Problem requirements: Retype, exactly as they appear below, the lines between the line holding "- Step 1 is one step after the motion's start" and the line holding "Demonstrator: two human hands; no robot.", both ends included.

Supplied material:
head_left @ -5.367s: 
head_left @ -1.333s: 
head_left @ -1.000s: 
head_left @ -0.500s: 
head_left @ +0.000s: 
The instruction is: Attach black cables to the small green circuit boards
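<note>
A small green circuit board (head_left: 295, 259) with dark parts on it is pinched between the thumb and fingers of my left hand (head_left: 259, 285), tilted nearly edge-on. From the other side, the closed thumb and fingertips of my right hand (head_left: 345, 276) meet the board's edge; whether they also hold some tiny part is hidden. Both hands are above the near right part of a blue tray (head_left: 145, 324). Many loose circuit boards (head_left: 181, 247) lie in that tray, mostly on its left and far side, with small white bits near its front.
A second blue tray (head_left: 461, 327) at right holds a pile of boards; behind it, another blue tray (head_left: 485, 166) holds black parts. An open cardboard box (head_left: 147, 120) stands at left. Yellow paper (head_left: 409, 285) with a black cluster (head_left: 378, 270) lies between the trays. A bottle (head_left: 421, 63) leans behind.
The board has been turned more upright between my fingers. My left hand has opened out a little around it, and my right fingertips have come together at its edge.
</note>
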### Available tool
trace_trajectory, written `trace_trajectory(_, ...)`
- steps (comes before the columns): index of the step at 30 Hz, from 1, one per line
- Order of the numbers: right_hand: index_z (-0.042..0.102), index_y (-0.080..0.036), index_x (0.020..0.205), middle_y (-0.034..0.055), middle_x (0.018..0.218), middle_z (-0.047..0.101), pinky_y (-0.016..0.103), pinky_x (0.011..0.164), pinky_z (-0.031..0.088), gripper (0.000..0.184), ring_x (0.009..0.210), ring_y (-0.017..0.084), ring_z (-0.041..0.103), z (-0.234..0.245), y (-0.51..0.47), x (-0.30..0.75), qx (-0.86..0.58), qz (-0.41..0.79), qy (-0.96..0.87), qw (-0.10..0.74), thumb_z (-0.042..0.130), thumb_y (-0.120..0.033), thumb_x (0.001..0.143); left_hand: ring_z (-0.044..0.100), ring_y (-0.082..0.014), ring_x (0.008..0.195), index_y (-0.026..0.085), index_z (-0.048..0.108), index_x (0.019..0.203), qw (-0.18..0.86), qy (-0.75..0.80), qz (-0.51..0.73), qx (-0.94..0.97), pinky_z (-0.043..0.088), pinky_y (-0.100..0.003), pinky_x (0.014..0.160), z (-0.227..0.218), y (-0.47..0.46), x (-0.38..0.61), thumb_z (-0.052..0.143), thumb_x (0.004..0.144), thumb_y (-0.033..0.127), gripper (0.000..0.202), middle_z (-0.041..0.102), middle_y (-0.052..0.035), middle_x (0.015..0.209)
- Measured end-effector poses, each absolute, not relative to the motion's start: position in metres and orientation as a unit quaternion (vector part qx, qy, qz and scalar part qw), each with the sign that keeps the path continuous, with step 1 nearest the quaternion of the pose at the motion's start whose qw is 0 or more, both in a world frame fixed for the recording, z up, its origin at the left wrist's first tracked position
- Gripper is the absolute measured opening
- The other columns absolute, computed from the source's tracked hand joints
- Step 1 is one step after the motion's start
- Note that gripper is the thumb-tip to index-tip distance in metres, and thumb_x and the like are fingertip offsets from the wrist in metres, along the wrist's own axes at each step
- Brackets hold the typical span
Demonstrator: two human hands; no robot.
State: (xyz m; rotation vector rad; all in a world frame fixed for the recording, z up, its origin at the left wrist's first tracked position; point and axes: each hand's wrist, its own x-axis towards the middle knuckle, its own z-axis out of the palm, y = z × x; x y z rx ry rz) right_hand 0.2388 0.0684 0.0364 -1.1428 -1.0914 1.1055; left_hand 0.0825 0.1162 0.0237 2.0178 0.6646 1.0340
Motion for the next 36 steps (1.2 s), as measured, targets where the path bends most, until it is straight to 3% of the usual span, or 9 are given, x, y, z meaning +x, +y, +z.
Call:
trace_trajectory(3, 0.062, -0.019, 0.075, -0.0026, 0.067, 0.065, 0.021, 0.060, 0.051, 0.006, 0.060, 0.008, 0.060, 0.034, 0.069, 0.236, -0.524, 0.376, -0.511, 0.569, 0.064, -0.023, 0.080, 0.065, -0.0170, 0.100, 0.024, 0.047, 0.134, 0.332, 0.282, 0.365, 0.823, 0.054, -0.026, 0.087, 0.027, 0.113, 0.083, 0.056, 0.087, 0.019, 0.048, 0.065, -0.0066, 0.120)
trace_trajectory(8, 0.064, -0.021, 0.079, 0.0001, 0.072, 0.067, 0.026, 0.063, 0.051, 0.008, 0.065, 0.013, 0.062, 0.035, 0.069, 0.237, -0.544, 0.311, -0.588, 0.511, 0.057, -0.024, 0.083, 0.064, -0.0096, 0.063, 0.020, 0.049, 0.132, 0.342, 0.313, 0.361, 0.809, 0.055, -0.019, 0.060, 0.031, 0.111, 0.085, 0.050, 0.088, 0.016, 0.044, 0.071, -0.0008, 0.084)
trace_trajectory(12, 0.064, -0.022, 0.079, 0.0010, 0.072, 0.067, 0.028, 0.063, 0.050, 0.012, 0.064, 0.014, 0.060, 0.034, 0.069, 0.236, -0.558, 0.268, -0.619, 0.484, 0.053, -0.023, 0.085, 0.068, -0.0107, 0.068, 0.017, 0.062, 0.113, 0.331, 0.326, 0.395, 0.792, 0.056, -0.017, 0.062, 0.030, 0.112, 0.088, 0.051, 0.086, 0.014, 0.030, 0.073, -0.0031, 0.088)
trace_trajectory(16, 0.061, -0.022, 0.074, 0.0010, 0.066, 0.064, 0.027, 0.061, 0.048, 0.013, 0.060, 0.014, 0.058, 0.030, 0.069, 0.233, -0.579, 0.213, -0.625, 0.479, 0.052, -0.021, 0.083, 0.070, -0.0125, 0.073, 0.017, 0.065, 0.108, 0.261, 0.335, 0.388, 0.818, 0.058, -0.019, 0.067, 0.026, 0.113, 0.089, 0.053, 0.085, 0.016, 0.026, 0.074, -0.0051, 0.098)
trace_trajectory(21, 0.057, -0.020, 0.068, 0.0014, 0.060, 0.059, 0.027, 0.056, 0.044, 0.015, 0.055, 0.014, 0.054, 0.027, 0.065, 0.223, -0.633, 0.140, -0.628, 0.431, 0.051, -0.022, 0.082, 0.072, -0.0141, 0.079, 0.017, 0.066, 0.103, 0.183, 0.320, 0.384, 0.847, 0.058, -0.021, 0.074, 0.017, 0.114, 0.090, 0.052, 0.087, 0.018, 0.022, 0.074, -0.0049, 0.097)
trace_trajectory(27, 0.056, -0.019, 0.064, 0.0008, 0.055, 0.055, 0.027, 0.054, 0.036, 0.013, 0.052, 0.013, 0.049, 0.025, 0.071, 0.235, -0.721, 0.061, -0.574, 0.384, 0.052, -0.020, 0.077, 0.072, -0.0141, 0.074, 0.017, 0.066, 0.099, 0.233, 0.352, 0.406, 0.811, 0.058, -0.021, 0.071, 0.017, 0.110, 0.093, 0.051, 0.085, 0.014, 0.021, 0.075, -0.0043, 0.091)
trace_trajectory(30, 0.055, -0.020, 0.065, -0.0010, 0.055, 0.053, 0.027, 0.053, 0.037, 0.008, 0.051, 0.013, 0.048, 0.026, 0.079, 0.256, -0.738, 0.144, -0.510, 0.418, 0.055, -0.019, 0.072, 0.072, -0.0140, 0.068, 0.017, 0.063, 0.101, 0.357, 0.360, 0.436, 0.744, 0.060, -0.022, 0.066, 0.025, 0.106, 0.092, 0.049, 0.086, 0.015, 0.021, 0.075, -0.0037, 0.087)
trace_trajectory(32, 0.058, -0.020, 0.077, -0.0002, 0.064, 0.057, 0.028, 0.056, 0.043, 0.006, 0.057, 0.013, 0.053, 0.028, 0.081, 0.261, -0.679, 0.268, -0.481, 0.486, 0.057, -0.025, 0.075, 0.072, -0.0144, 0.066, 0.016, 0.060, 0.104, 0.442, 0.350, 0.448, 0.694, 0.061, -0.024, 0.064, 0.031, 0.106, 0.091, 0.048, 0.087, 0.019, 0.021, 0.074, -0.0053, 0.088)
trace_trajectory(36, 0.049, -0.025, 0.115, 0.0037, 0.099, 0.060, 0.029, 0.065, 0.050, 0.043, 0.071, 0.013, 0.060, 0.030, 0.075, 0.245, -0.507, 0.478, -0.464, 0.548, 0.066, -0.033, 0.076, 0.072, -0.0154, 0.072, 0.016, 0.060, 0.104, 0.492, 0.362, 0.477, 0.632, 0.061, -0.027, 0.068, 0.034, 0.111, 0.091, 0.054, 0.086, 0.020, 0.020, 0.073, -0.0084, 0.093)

Task solution:
- Step 1 is one step after the motion's start
- Note that gripper is the thumb-tip to index-tip distance in metres, and thumb_x and the like are fingertip offsets from the wrist in metres, along the wrist's own axes at each step
- Brackets hold the typical span
Demonstrator: two human hands; no robot.

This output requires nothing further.